» TASK REQUIREMENTS
Scan the entries below. Return every line that includes "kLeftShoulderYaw".

[Excerpts from a dataset]
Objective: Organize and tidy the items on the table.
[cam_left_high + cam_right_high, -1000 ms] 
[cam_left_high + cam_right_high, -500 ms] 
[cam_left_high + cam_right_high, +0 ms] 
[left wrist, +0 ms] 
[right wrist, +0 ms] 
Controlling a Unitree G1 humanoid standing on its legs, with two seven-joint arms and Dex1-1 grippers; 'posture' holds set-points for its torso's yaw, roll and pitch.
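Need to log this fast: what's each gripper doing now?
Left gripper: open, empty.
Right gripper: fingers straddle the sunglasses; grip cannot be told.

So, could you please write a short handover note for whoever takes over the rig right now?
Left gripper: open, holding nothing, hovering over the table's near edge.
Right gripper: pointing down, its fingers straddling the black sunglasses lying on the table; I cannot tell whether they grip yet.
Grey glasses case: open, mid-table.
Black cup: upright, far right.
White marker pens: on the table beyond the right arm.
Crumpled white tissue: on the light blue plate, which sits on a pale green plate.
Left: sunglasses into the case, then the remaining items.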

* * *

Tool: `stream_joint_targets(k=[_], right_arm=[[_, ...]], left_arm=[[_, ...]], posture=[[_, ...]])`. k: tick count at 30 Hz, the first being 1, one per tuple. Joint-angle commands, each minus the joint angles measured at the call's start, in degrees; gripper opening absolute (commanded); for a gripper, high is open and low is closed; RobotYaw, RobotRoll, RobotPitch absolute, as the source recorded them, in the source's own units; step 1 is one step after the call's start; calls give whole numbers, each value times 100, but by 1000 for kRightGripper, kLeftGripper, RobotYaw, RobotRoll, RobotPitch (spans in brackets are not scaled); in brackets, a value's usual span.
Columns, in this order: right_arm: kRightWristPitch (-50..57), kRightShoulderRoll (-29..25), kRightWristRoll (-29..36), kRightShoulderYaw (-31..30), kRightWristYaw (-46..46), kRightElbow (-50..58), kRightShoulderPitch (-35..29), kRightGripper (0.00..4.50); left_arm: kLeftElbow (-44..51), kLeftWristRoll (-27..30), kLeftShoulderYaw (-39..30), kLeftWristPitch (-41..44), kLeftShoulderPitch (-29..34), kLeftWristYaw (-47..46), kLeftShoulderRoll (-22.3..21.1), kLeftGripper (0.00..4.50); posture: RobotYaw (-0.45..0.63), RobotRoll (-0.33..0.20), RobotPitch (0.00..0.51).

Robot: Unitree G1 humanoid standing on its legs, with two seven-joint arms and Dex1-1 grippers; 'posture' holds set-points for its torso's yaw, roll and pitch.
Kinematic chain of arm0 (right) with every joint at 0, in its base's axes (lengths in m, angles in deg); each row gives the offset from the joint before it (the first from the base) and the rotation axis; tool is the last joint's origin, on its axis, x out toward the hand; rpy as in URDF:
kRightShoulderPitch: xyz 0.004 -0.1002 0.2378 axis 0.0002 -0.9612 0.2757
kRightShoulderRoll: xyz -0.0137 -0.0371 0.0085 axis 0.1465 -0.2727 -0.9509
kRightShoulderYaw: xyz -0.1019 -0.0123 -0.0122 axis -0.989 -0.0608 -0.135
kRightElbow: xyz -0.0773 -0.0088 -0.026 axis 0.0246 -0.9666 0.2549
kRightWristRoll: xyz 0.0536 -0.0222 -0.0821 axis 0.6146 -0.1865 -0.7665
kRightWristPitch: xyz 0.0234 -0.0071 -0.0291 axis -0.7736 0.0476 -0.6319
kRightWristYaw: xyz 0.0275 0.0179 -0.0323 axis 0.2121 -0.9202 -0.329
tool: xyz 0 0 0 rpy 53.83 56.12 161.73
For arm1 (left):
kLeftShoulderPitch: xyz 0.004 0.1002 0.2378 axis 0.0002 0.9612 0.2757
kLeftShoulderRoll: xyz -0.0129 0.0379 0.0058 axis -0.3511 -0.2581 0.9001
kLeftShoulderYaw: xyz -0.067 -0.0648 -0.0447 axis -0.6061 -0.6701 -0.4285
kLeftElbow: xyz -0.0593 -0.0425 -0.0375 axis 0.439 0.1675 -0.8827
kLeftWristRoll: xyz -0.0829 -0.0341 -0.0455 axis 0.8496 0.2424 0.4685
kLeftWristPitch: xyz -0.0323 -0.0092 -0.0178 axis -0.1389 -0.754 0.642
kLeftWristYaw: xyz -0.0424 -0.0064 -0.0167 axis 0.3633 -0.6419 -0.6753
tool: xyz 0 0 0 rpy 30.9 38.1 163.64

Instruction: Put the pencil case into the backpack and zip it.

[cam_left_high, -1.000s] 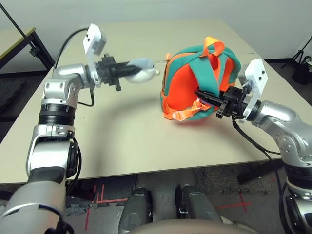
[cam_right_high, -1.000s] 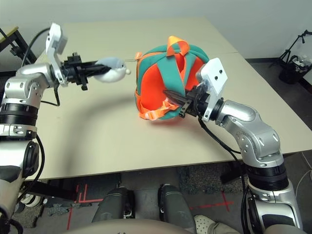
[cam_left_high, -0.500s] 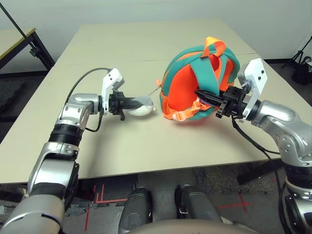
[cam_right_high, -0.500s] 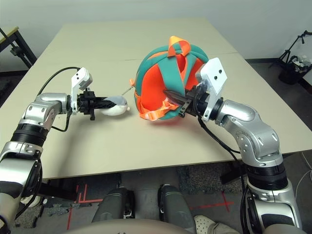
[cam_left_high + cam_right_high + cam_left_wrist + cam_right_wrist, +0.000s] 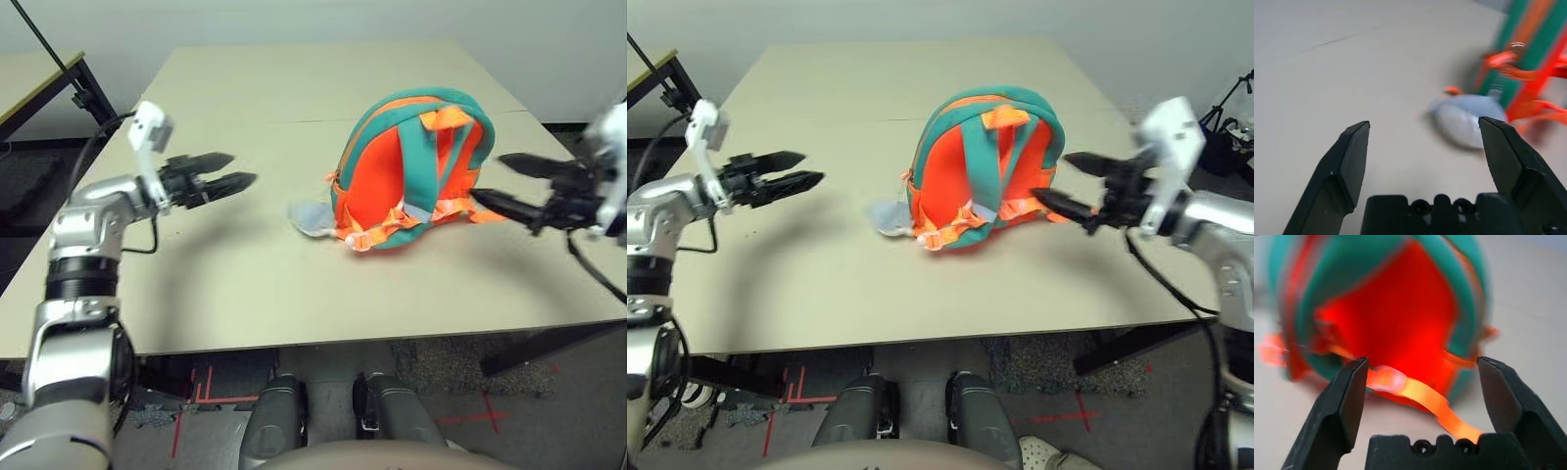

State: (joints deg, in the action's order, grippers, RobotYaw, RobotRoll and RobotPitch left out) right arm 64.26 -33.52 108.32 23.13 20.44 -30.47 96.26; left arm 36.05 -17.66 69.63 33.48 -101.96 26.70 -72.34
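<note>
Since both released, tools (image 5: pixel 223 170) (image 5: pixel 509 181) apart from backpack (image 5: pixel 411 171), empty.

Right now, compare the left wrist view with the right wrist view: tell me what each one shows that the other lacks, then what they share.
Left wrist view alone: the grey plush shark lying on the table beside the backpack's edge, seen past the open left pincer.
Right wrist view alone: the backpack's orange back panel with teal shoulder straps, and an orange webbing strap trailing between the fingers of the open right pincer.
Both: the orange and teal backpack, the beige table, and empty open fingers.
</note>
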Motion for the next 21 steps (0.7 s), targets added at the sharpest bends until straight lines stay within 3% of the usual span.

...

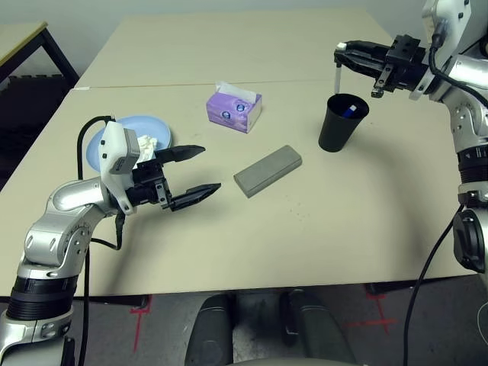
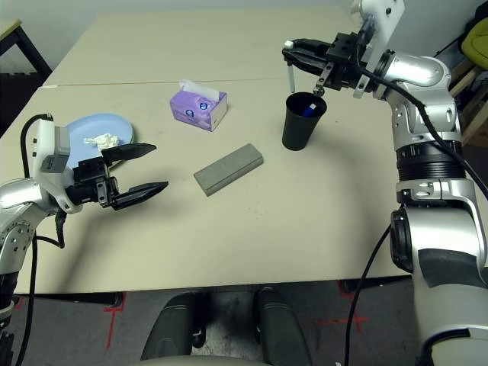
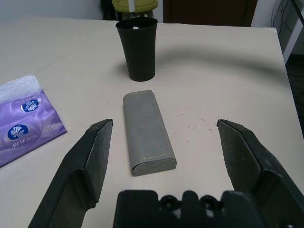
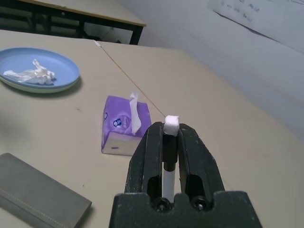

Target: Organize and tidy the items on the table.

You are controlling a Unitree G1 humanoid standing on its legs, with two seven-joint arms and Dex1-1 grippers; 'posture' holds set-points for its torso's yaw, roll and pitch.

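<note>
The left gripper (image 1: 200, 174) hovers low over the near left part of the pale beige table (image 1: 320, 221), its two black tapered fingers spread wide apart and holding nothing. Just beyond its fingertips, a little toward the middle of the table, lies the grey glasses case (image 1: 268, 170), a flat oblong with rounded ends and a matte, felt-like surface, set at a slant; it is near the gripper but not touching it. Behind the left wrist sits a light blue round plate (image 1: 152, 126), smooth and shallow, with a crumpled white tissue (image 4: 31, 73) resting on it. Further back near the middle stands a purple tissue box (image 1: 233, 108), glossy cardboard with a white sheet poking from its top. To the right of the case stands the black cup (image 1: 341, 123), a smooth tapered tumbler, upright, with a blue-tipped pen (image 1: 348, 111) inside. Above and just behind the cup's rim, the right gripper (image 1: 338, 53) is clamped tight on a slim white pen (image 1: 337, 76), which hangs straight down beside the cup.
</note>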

» EXERCISE SOLUTION
Columns, in this order: right_arm: kRightWristPitch (-50..57), kRightShoulderRoll (-29..25), kRightWristRoll (-29..36), kRightShoulderYaw (-31..30), kRightWristYaw (-46..46), kRightElbow (-50..58), kRightShoulderPitch (-35..29), kRightGripper (0.00..4.50); left_arm: kLeftElbow (-44..51), kLeftWristRoll (-27..30), kLeftShoulderYaw (-39..30), kLeftWristPitch (-41..44), kLeftShoulderPitch (-29..34), kLeftWristYaw (-47..46), kLeftShoulderRoll (-22.3..21.1), kLeftGripper (0.00..4.50); posture: RobotYaw (-0.45..0.63), RobotRoll (-0.33..0.20), RobotPitch (0.00..0.51).
kLeftShoulderYaw: xyz -0.067 -0.0648 -0.0447 axis -0.6061 -0.6701 -0.4285

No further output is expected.